• Action item:
Using the data beneath this instruction, retype only the lines from the one that contains "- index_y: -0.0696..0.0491" down to the one that contains "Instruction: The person", both included, exactly as they appear.

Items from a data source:

Segment Open

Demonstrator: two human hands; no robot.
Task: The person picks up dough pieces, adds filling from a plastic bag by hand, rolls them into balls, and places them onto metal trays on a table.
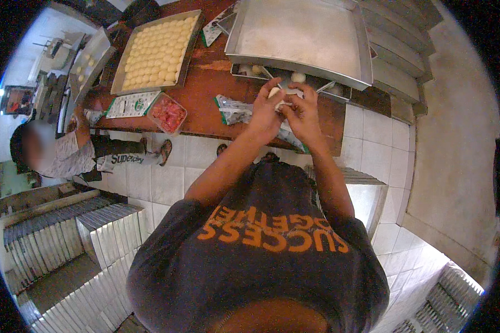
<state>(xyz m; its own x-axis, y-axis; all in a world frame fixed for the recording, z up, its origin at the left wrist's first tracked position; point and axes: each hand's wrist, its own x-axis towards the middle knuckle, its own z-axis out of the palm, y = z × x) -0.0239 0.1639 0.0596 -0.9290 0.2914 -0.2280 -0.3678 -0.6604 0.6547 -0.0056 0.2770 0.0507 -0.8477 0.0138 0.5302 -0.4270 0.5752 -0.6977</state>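
Note:
My two hands meet above the table's near edge, in front of a large metal tray (300, 62). A small pale piece of dough (274, 92) is held by my left hand (265, 114), fingers curled around it. The bent fingers of my right hand (304, 112) pinch at the same piece from the other side; its full shape is partly hidden. Just beyond my fingertips, a round dough ball (298, 77) sits in a lower tray (341, 92) under the large one. A crumpled plastic bag (236, 109) lies beside my left hand.
A tray (184, 66) of pale dough balls in rows stands on the brown table (205, 91), with a clear box of red pieces (168, 114) nearer. A person (61, 147) works at the far left. Stacked metal trays (44, 238) fill the lower left; steps (400, 55) rise at right.

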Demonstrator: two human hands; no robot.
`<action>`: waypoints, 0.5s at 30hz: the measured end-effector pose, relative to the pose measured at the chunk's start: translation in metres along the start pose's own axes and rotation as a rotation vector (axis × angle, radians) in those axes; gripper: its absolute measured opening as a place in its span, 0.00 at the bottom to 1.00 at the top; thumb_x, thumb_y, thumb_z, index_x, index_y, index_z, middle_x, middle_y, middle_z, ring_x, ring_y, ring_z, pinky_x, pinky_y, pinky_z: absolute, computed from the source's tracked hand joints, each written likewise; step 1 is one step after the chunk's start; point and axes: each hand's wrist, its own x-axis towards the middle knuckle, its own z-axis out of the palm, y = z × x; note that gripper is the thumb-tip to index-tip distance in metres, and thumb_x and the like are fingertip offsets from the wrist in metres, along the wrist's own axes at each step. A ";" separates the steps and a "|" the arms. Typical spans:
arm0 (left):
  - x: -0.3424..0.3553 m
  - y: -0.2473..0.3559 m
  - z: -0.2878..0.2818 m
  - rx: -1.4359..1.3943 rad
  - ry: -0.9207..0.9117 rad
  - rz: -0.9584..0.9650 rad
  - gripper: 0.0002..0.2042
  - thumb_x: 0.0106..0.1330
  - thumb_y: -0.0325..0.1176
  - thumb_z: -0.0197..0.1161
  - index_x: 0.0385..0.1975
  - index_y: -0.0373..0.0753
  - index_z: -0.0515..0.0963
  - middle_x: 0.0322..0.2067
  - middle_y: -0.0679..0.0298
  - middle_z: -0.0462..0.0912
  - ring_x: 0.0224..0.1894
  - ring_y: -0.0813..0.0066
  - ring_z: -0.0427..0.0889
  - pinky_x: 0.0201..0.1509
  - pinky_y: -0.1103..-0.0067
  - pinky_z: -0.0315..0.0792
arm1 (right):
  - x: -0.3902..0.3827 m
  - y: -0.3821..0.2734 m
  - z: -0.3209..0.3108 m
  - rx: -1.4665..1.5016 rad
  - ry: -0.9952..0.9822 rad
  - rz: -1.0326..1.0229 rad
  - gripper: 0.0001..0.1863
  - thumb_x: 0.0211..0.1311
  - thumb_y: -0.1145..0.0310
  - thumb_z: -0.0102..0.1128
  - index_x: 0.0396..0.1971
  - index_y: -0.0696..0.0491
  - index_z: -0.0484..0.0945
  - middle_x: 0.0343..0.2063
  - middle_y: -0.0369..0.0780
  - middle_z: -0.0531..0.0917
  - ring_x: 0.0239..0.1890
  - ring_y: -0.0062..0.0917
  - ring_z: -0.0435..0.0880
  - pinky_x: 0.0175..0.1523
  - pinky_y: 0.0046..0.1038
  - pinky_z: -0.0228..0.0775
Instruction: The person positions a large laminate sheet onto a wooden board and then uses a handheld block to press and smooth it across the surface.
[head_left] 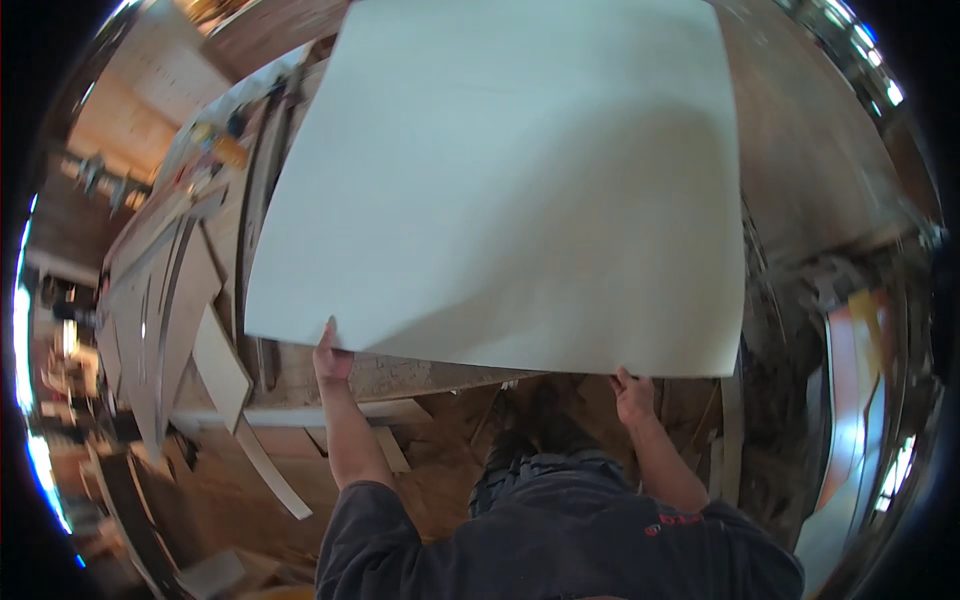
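Note:
A large pale, flat sheet (480,190) stretches away from me over the workbench, its near edge in both my hands. My left hand (332,358) grips that edge near the left corner, thumb on top and fingers underneath, out of sight. Toward the right corner, my right hand (632,392) pinches the same edge, its thumb at the rim. A soft shadow falls across the right half of the sheet. What the sheet is made of I cannot tell for sure.
The wooden workbench (400,375) shows beneath the near edge. Thin board offcuts (222,365) and strips lie at the left, one hanging over the bench edge. A yellow bottle (228,150) stands farther back. Leaning panels (850,400) are at the right.

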 end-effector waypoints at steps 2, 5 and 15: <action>-0.005 -0.006 0.018 0.031 0.025 0.005 0.24 0.71 0.32 0.65 0.64 0.32 0.71 0.62 0.56 0.76 0.65 0.56 0.74 0.70 0.57 0.68 | -0.002 -0.001 -0.008 -0.005 0.033 0.006 0.23 0.69 0.80 0.60 0.61 0.53 0.70 0.55 0.39 0.77 0.52 0.29 0.80 0.56 0.34 0.79; -0.008 0.009 0.021 0.047 -0.019 0.045 0.25 0.70 0.31 0.67 0.64 0.31 0.70 0.62 0.56 0.77 0.64 0.57 0.75 0.69 0.59 0.69 | 0.005 0.008 -0.004 -0.016 -0.007 0.012 0.23 0.69 0.80 0.60 0.62 0.53 0.69 0.56 0.39 0.76 0.53 0.28 0.80 0.56 0.32 0.79; -0.008 0.005 0.018 0.008 0.007 0.026 0.25 0.69 0.30 0.68 0.63 0.30 0.72 0.60 0.54 0.79 0.60 0.58 0.79 0.66 0.61 0.73 | 0.013 0.008 -0.017 -0.063 0.001 0.007 0.18 0.72 0.78 0.58 0.59 0.53 0.72 0.50 0.39 0.80 0.51 0.29 0.82 0.59 0.33 0.80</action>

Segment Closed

• The completed task:
  - index_y: -0.0696..0.0491
  - index_z: -0.0484..0.0945
  - middle_x: 0.0343..0.2063
  - middle_y: -0.0369..0.0780
  - middle_z: -0.0531..0.0917
  - ring_x: 0.0239..0.1890
  - ring_y: -0.0062..0.0917
  - ring_z: -0.0435..0.0880
  - pinky_x: 0.0175..0.1523
  - pinky_y: 0.0046..0.1038
  - pinky_z: -0.0228..0.0775
Instruction: The person positions a large laminate sheet onto a wooden board and then uses a handheld block to press and smooth it across the surface.

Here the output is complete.